**REQUIRED ACTION**: From the listing below, retype exactly the line holding "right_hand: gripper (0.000", the line holding "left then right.", and the lines between them; skip everything else.

**INPUT FOR THIS TASK**:
-.-.-

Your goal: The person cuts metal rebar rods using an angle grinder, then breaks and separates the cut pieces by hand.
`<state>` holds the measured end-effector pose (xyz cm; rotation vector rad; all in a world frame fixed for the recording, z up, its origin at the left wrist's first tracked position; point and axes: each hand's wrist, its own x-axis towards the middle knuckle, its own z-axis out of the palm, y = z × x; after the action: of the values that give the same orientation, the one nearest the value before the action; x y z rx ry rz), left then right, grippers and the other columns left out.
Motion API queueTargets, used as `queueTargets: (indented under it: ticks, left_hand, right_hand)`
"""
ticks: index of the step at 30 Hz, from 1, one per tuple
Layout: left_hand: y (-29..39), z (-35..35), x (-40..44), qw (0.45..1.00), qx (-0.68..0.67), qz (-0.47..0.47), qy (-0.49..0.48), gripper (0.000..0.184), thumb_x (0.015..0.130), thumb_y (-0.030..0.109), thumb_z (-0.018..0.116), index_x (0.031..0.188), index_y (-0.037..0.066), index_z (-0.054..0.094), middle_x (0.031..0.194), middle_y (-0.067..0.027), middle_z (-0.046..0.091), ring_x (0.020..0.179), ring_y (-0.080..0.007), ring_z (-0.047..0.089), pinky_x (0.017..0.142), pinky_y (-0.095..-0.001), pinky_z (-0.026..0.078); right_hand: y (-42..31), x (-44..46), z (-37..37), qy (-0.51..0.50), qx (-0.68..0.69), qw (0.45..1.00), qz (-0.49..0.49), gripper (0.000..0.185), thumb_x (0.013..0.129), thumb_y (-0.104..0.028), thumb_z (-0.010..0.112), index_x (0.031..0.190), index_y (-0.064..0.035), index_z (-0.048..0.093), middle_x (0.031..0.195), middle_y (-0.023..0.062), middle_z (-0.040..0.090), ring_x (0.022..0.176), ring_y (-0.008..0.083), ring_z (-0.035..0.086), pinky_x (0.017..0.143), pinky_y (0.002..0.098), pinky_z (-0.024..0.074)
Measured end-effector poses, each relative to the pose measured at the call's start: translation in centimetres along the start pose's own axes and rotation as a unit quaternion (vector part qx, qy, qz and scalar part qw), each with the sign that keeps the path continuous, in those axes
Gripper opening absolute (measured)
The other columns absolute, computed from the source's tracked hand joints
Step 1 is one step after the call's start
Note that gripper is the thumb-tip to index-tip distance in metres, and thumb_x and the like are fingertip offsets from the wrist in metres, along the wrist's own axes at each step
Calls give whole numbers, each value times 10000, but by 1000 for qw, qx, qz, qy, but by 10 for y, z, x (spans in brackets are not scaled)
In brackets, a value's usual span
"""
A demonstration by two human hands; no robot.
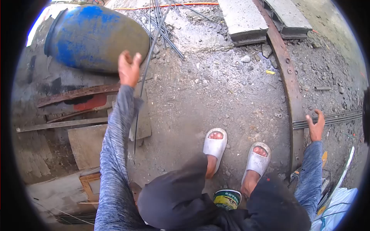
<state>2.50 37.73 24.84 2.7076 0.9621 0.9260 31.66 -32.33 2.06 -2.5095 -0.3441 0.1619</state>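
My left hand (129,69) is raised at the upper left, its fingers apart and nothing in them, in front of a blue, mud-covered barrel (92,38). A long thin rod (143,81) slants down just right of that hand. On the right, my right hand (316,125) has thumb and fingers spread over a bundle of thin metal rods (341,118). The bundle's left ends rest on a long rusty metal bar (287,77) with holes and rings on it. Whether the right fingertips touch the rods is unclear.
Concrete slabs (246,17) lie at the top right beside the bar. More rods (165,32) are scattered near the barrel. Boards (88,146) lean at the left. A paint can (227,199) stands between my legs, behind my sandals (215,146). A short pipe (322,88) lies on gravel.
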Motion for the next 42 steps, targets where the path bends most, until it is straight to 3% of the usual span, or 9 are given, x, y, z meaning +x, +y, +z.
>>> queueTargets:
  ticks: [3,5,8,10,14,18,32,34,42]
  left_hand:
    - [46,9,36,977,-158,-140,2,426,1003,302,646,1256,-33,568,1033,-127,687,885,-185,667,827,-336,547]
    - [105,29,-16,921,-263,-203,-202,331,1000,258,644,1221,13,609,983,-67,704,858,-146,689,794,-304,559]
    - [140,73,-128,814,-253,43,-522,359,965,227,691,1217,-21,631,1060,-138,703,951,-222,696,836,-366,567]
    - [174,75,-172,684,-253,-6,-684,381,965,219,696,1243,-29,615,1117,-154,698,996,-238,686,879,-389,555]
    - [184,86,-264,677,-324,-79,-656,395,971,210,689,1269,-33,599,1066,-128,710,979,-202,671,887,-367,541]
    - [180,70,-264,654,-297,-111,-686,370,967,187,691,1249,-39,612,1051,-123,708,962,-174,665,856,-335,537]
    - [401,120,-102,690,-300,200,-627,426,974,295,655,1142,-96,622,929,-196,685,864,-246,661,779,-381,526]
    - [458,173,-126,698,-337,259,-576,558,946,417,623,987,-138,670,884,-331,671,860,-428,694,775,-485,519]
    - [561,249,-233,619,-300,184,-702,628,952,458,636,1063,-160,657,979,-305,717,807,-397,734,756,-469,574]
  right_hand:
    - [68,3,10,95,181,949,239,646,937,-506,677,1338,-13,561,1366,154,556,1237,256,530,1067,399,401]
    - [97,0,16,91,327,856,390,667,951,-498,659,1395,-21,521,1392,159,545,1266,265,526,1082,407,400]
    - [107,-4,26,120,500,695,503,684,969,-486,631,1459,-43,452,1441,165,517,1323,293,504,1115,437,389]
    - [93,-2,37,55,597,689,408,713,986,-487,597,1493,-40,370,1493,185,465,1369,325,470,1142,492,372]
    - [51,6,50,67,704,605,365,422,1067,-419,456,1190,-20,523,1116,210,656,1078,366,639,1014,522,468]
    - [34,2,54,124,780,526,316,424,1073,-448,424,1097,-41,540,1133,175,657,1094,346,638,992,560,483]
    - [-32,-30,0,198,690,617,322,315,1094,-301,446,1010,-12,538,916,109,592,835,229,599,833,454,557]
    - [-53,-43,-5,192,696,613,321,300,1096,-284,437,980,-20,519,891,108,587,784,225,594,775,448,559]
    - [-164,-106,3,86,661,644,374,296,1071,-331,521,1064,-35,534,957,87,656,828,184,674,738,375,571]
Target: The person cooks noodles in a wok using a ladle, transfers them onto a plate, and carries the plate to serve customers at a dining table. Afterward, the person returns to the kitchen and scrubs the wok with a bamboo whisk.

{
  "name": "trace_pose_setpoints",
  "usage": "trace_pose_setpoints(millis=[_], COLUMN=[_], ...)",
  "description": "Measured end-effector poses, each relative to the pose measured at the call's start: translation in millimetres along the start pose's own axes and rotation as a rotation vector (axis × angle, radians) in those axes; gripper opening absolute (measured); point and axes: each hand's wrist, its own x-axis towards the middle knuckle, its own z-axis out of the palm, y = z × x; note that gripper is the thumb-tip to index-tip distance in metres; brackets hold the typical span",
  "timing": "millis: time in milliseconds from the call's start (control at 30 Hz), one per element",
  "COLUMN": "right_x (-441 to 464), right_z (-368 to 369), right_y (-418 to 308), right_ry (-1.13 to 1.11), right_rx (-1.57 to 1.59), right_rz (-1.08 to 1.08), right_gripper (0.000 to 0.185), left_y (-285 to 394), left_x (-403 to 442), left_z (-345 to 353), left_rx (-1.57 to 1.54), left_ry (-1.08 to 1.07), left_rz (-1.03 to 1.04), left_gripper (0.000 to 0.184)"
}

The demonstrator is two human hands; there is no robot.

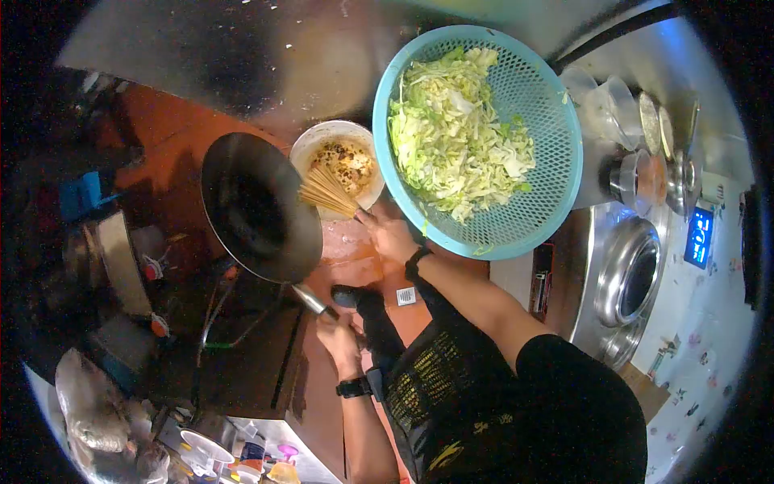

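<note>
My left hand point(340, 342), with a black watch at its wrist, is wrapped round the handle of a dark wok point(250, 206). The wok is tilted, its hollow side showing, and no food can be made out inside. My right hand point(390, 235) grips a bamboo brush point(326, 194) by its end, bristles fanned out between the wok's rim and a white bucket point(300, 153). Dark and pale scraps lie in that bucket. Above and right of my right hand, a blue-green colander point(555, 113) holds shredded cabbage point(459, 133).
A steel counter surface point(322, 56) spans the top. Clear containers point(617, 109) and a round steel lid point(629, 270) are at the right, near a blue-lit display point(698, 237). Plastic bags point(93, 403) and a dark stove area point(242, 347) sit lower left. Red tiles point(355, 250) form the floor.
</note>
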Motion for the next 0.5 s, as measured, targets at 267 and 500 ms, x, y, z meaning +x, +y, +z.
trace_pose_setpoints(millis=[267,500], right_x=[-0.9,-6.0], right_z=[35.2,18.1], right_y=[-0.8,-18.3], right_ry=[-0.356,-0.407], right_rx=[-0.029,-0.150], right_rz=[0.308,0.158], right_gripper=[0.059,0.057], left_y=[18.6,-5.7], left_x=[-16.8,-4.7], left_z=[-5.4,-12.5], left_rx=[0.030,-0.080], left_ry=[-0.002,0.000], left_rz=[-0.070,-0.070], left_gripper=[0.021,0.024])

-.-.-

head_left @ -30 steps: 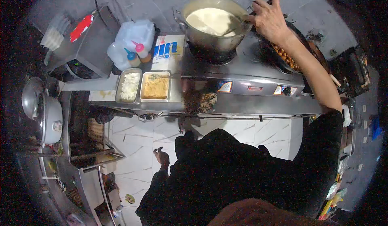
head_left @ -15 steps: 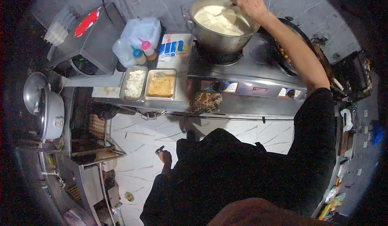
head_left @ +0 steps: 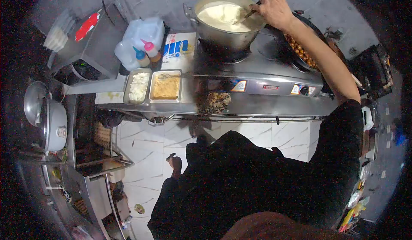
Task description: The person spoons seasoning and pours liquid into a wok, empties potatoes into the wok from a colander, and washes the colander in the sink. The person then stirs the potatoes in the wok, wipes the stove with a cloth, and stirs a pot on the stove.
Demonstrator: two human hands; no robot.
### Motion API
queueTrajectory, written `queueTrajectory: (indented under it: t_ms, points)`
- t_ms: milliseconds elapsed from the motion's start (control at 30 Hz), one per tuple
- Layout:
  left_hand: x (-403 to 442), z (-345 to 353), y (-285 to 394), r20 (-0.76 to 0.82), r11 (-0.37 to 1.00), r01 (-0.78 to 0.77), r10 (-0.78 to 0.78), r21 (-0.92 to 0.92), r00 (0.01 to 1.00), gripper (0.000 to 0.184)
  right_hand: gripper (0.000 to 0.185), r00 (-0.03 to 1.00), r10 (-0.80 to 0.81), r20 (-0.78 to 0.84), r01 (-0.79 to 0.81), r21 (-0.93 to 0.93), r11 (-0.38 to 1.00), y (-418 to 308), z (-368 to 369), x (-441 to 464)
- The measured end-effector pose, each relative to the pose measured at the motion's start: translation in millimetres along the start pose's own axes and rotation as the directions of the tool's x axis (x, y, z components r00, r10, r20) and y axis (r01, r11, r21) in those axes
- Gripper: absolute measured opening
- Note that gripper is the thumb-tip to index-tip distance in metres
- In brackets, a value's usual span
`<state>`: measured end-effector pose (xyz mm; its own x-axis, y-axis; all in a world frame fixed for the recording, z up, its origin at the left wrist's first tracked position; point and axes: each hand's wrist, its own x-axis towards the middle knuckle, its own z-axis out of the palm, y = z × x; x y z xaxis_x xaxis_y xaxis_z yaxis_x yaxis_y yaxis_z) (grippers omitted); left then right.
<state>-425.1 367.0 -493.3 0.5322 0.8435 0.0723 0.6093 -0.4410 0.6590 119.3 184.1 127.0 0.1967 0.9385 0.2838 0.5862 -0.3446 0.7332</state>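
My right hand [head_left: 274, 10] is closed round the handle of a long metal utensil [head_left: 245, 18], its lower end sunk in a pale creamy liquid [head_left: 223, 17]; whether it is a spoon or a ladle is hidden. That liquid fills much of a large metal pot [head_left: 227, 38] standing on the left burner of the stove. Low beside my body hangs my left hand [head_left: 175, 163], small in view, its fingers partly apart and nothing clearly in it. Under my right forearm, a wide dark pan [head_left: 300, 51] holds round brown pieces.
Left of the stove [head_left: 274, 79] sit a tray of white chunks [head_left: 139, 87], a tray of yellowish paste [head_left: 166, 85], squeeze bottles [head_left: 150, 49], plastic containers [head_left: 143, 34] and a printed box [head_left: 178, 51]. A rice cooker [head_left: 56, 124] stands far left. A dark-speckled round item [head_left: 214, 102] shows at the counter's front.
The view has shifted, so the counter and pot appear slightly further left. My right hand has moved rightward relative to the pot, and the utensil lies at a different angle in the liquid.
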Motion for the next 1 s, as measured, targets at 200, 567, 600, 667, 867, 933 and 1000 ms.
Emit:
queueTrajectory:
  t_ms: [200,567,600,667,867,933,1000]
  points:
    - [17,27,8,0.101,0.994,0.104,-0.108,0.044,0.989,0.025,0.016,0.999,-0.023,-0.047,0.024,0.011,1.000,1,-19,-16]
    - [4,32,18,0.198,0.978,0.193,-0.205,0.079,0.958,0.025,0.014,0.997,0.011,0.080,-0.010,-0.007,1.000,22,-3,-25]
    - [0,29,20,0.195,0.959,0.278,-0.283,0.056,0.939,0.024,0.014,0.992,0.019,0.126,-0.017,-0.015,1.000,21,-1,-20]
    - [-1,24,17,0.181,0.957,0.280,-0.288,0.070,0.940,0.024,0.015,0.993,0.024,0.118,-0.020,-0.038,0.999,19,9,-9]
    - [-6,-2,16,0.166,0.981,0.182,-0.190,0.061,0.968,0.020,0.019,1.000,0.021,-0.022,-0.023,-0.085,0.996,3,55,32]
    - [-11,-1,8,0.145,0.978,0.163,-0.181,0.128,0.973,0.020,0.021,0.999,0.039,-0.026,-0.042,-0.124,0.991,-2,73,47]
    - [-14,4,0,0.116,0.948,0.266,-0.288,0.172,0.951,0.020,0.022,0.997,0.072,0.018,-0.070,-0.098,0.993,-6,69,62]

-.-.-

**OUTPUT FOR THIS TASK**:
  right_hand: gripper (0.000 to 0.185), r00 (-0.03 to 1.00), r10 (-0.80 to 0.81), r20 (-0.78 to 0.84), r01 (-0.79 to 0.81), r21 (-0.93 to 0.93), r11 (-0.38 to 1.00), y (-418 to 308), z (-368 to 369), x (-441 to 464)
- The measured end-effector pose, each relative to the pose measured at the motion's start: translation in millimetres along the start pose's own axes and rotation as the directions of the tool's x axis (x, y, z components r00, r10, r20) and y axis (r01, r11, r21) in those axes
- Gripper: absolute measured opening
- Note that gripper is the thumb-tip to index-tip distance in metres
- In brackets, a value's usual span
`<state>`: measured end-effector pose (xyz mm; its own x-axis, y-axis; all in a world frame fixed for the recording, z up, its origin at the left wrist's first tracked position; point and axes: each hand's wrist, its own x-axis towards the middle knuckle, its own z-axis out of the palm, y = z × x; x y z xaxis_x xaxis_y xaxis_z yaxis_x yaxis_y yaxis_z) (grippers omitted); left then right.

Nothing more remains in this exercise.